Targeting the metabolism of cancer cells
Dr George Poulogiannis, Leader of the Signalling and Cancer Metabolism Team at The Institute of Cancer Research, London, said:
“We have known for a long time that cancers have genetic weaknesses that can be targeted by treatment, but our study shows that they can also be prone to specific metabolic vulnerabilities.
“We have found that tumours are often heavily reliant on specific fats and their products to fuel their growth and spread, and that denying them the ability to process these could be an effective treatment.
“Our study shows that stopping a specific subtype of cancers from being able to release a key omega-6 fat known as arachidonic acid could be effective as a treatment, but only if sources of this fat are also cut out of the diet. These findings in mice therefore highlight the role of nutrition in the response to the proposed drug therapy.”
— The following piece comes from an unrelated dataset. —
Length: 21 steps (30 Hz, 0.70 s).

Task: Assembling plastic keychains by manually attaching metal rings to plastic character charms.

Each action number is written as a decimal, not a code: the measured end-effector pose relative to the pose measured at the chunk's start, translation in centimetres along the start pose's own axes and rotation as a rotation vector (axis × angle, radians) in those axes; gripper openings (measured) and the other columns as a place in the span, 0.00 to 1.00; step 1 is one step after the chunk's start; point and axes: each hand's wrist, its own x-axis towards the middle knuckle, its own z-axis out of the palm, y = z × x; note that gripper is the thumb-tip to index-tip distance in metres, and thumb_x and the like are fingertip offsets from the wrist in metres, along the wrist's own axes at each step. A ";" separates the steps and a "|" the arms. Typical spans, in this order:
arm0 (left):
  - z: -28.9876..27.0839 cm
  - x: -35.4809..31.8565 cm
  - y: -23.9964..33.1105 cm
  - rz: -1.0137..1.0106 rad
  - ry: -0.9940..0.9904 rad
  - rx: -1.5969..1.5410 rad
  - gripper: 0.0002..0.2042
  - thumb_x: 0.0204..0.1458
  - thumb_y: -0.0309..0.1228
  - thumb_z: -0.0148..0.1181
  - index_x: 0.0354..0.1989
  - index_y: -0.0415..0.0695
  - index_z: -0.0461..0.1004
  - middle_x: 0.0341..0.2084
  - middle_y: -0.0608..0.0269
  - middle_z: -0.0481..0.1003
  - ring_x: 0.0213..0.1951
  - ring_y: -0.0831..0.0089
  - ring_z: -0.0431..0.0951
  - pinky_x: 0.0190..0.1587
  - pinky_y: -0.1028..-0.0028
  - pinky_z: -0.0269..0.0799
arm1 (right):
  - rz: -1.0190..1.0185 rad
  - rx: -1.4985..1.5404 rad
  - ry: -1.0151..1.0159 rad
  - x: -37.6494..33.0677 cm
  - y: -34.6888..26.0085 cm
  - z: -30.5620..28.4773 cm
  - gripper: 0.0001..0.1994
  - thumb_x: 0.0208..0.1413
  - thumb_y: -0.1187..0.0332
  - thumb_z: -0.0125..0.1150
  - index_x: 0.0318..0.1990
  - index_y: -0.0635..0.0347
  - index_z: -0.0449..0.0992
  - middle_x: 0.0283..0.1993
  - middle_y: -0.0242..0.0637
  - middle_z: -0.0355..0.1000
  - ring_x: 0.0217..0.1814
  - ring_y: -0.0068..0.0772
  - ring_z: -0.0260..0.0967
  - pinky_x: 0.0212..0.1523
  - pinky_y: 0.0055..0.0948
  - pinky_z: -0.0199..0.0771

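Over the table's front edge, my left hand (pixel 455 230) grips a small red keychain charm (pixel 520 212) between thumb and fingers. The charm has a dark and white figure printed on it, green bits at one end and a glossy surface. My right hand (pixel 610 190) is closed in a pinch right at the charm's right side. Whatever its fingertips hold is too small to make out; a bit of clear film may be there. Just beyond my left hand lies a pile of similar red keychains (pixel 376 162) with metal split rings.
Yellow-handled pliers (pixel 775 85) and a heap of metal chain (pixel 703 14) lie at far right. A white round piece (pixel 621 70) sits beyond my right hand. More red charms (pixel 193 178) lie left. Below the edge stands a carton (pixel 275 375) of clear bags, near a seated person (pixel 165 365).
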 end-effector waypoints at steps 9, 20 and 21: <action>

“We also show that analysing cancer’s metabolic fingerprint can be a key tool in understanding, diagnosing and treating the disease. Our research raises the prospect that in future we could analyse cancer’s metabolic fingerprint while patients are on the operating table using the iKnife, and where appropriate match them to a combined drug and diet treatment.”
Professor Paul Workman, Chief Executive of The Institute of Cancer Research, London, said:
“This is an exciting and important study that shows it may be possible to understand and treat cancer by looking at so-called metabolic fingerprints. The new findings identify a specific metabolic weakness that could be amenable to a highly innovative new cancer treatment based on two essential components – drugs that are already available in clinical trials for other diseases and their use in combination with a fat-free diet. More generally, the study opens up an entirely new approach for treating cancer that targets differences between the metabolism of tumours and that of healthy tissue.”